=== DATA BELOW ===
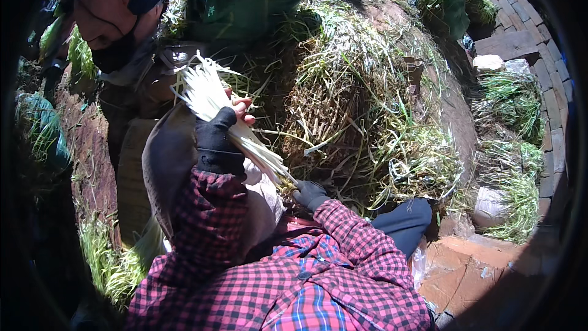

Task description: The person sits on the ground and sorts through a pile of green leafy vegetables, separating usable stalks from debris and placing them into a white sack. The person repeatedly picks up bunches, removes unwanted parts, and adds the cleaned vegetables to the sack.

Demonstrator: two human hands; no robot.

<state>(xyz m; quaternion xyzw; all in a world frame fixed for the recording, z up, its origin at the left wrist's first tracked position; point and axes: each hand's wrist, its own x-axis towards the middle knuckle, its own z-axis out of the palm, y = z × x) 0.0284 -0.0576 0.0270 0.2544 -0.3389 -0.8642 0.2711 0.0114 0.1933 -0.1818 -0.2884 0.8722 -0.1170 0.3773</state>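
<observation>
My left hand [229, 112], in a dark fingerless glove, is closed around a bundle of long pale plant stalks [206, 94]. The white ends fan out up and to the left, and the bundle slants down to the right. At its lower, yellowish end is my right hand [308, 193], in a dark grey glove, its fingers touching the stalk tips; how firmly they grip cannot be made out. Just beyond my hands lies a big heap of brown and green stalks [330, 105]. A light cloth [262, 193] covers my lap beneath the bundle.
Another person in a salmon-coloured garment [103, 4] is at the upper left. A dark green sack [252, 4] stands beyond the heap, a smaller green sack [448, 2] farther right. Bundled greens [512, 105] lie along a brick pavement [558, 142]. Flattened cardboard [459, 271] is at lower right.
</observation>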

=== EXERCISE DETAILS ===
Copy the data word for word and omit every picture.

=== TASK SOLUTION ===
Task description: The person sits on the ground and sorts through a pile of green leafy vegetables, separating usable stalks from debris and placing them into a white sack. The person repeatedly picks up bunches, removes unwanted parts, and adds the cleaned vegetables to the sack.

Demonstrator: two human hands; no robot.

<state>(xyz m; quaternion xyzw; all in a world frame fixed for the recording, z up, its origin at the left wrist's first tracked position; point and axes: each hand's wrist, its own x-axis towards the middle knuckle, its own z-axis out of the palm, y = z × x) 0.0284 -0.0576 0.0270 0.2544 -0.3389 -0.8642 0.2711 0.0114 0.1933 -0.1818 -0.2884 0.8722 -0.1170 0.3773</state>
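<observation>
My left hand [229, 112], in a dark fingerless glove, is closed around a bundle of long pale plant stalks [206, 94]. The white ends fan out up and to the left, and the bundle slants down to the right. At its lower, yellowish end is my right hand [308, 193], in a dark grey glove, its fingers touching the stalk tips; how firmly they grip cannot be made out. Just beyond my hands lies a big heap of brown and green stalks [330, 105]. A light cloth [262, 193] covers my lap beneath the bundle.
Another person in a salmon-coloured garment [103, 4] is at the upper left. A dark green sack [252, 4] stands beyond the heap, a smaller green sack [448, 2] farther right. Bundled greens [512, 105] lie along a brick pavement [558, 142]. Flattened cardboard [459, 271] is at lower right.
</observation>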

That completes the answer to the exercise.